By Mark Saldana
Rating: 1 (Out of 4 Stars)
The tagline to this new horror film is, “Don’t Think It. Don’t Say It.” I say, don’t bother whatsoever with this, not at all frightening and sometimes unintentionally hilarious, movie. This latest supernatural, bogey man flick fails miserably with its only entertainment merits coming from the laughably silly moments. In addition, if one also throws in just about every horror cliche and trope in the mix, then one will have The Bye Bye Man, a movie that opens in theaters on January 13, but needs to go bye-bye right away.
Elliot (Douglas Smith), his girlfriend Sasha (Cressida), and his best friend John (Lucien Laviscount) are three college students seeking off-campus housing. They discover an old, fixer-upper home that comes with antique furniture. It is an inexpensive opportunity they cannot pass up. Not long after settling in, the three friends begin hearing strange noises in the house. Always the skeptics of the three, Elliot and John dismiss them as the noises often heard in an old house. However, when Elliot reads aloud some strange and mysterious messages written in a nightstand drawer, it awakens an evil spirit that proceeds to threaten them and anyone to whom they mention the disturbances.
Adapted from Robert Damon Schneck’s story, “The Bridge to Body Island,” from his book, “The President’s Vampire,” screenwriter Jonathan Penner and director Stacy Title take what sounds like a creepy concept (based on my limited research on the source material) and totally squander it with this predictable, transparent, and ludicrous film. The director of the film does a terrible job building up tension, suspense and seems to have no sensibility regarding creating the perfect atmosphere for creepy chills and thrills. Not one of the lame attempts at jump scares even worked on me. Their setups are way-too-obvious and their executions are probably the weakest I have seen in a long time.
Not even the title character comes across as scary. He looks like several other bogeymen in movies and his omnious appearance is both misused and underused. The character even comes with what is supposed to be a frightening dog-like beast, but even this character has little to no impact in the film. Penner and Title offer no information on the background of the character. I suppose they did this to make him more mysterious, but they offer no other development whatsoever to make him more interesting or menacing.
As for the protagonists of the movie, the filmmakers fail to develop them in any interesting ways and, with the exception of Douglas Smith who portrays Elliot, the other lead actors offer mostly terrible performances. The better actors in the film happen to be the ones in supporting roles. The movie has solid work by Jenna Kanell who portrays the supernatural-savvy friend Kim and Michael Trucco who stars as Elliot’s older brother Virgil. The film also features fine work by Carrie-Anne Moss, Cleo King, and Faye Dunaway, but these talented actresses, unfortunately, have limited time in the film. I would have liked more time with these characters, particularly Moss who performs well as police Detective Shaw.

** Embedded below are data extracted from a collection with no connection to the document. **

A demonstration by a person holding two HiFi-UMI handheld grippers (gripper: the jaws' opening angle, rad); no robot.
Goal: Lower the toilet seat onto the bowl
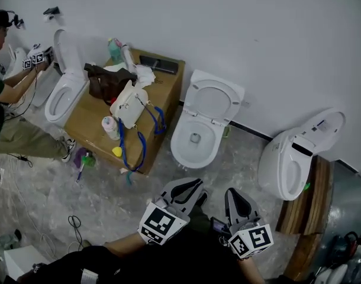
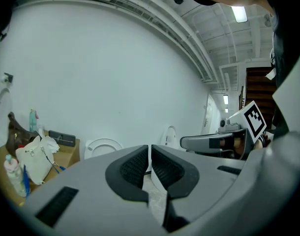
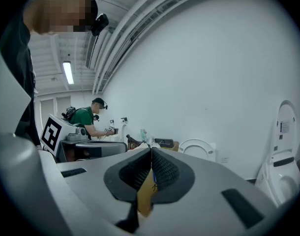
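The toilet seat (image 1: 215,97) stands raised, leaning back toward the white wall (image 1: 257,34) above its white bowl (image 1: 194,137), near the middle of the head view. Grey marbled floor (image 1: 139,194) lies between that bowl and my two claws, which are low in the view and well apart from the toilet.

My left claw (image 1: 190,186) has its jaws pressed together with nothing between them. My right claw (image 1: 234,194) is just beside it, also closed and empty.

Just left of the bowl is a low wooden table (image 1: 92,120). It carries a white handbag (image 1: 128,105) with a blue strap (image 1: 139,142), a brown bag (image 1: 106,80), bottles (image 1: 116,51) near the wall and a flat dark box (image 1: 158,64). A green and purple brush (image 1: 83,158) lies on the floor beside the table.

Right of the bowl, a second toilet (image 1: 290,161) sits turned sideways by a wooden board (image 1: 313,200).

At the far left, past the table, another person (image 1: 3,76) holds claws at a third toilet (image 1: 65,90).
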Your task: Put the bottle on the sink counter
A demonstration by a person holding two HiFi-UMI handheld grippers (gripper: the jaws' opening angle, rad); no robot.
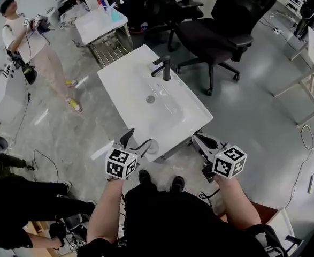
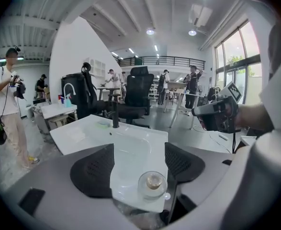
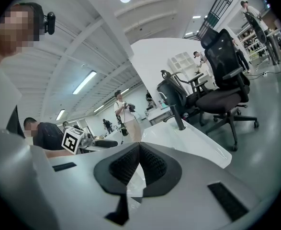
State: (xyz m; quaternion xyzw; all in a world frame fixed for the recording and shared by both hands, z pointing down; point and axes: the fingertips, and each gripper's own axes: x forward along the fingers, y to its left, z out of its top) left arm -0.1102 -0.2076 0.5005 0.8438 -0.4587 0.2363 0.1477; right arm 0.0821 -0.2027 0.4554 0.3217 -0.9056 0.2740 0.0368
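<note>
A clear plastic bottle [image 2: 152, 183] with a pale cap lies between my left gripper's jaws, cap pointing forward, its crinkled body low by the jaw base. My left gripper [image 2: 138, 169] [image 1: 138, 142] is shut on it and hangs over the near corner of the white sink counter [image 1: 124, 79] [image 2: 78, 133]. The bottle [image 1: 151, 146] shows in the head view only as a faint clear ring. A black faucet [image 1: 166, 67] [image 2: 115, 116] stands at the far side of the basin. My right gripper [image 1: 199, 139] [image 3: 139, 159] is shut and empty, at the counter's near right edge [image 3: 188, 138].
Black office chairs [image 1: 221, 31] stand beyond the counter. A second sink stand [image 1: 100, 23] with blue bottles is at the back left. A person [image 1: 28, 42] with a camera stands left, another person [image 1: 17, 197] crouches near left. Cables [image 1: 39, 159] lie on the floor.
</note>
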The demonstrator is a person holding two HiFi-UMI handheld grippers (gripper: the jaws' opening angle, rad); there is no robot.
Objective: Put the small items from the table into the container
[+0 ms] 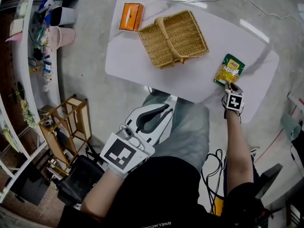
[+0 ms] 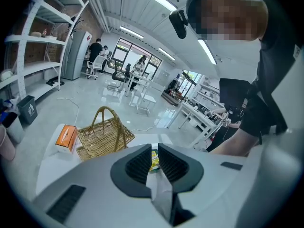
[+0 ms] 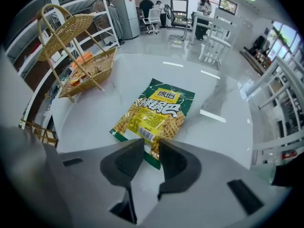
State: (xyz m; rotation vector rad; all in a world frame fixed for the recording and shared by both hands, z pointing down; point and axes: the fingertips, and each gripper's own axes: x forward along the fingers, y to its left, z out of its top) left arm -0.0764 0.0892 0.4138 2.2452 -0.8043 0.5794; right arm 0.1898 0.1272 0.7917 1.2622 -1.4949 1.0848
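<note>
- The right gripper (image 3: 151,145) points steeply down at the near right part of the table. Its jaws stand a narrow gap apart and pinch the near edge of the snack packet (image 3: 154,110), with both pads seemingly against it.
- The left gripper (image 2: 155,150) hangs low on the near left, off the table and over the person's lap. Its jaws are slightly apart with nothing between them.
- The white table (image 1: 142,61) carries only three things, spread well apart.
- The wicker basket (image 1: 173,38), with its handle, sits at the far middle of the table and looks empty. I take it to be the container.
- An orange box (image 1: 131,16) lies just left of the basket, at the far left corner.
- The snack packet lies flat near the table's right edge, well apart from the basket.
- The step in hand looks like the pick-up of the packet, with nothing yet in the basket.
- The next move calls for a firm hold on that thin edge. Then comes a lift clear of the table and a carry far and left over the basket rim, past the handle, before letting go.
</note>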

There is not a whole lot more I can say about this failure of a horror movie. I can only reiterate that is not worth anyone’s time or money. The hilarious, silly moments might be entertaining to watch, but I’m sure they will eventually end up on Youtube for everyone’s viewing pleasure. If one is even just a little curious enough to consider seeing this movie, I must strongly recommend that this person get this idea out the mind right away. Just repeat after me, “Don’t Think It. Don’t See It. Don’t Think It. Don’t See It. Don’t Think It. Don’t See it.”